Glaucoclystis polyclealis

Scientific classification
- Kingdom: Animalia
- Phylum: Arthropoda
- Clade: Pancrustacea
- Class: Insecta
- Order: Lepidoptera
- Family: Geometridae
- Genus: Glaucoclystis
- Species: G. polyclealis
- Binomial name: Glaucoclystis polyclealis (Walker, 1859)
- Synonyms: Botys polyclealis Walker, 1859; Gymnoscelis polyclealis;

= Glaucoclystis polyclealis =

- Authority: (Walker, 1859)
- Synonyms: Botys polyclealis Walker, 1859, Gymnoscelis polyclealis

Species of moth

Glaucoclystis polyclealis is a moth in the family Geometridae described by Francis Walker in 1859. It is found in Sri Lanka and on Borneo, Java and Bali.

==Description==
Its wingspan is about 22 mm. The hind tibia has very very minute medial spur pairs. Body fuscous brown with a slight purplish tinge. Palpi and frons jet black.
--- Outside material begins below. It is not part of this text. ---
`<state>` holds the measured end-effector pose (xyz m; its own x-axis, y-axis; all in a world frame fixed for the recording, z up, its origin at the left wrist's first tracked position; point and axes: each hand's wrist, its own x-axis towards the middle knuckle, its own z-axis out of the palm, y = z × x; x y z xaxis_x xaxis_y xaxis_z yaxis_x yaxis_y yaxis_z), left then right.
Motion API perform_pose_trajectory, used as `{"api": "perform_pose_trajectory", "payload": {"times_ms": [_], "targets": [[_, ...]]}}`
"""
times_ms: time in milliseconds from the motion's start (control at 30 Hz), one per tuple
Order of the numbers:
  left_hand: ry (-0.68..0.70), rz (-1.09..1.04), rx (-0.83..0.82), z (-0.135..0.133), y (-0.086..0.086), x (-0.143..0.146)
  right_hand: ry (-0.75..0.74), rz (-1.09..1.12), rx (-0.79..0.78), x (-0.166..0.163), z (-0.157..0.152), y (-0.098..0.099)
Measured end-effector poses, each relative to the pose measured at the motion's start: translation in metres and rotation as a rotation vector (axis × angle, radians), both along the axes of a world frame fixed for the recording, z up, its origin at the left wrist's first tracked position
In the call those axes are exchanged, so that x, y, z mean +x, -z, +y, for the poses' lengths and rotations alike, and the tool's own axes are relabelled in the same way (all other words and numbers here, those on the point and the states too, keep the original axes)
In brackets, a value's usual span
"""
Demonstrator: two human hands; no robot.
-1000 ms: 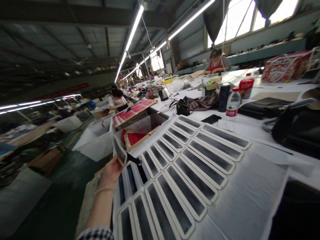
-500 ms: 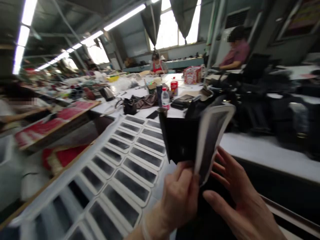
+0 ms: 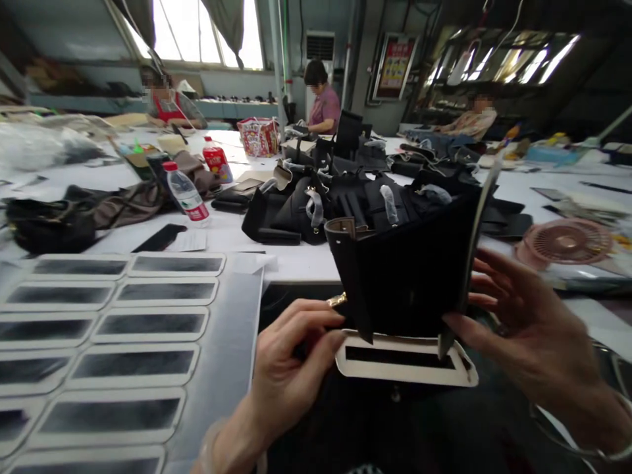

Forewings with broad medial area defined by waved black lines, edged with grey, the outer line produced to an angle at vein 4. There is an indistinct curved submarginal line. Hindwings with traces of sub-basal and medial lines. A postmedial waved line excurved from vein 2 and 4, and with whitish patches on its outer edge below veins 6 and 2. A waved white submarginal line with whitish patch on it at middle.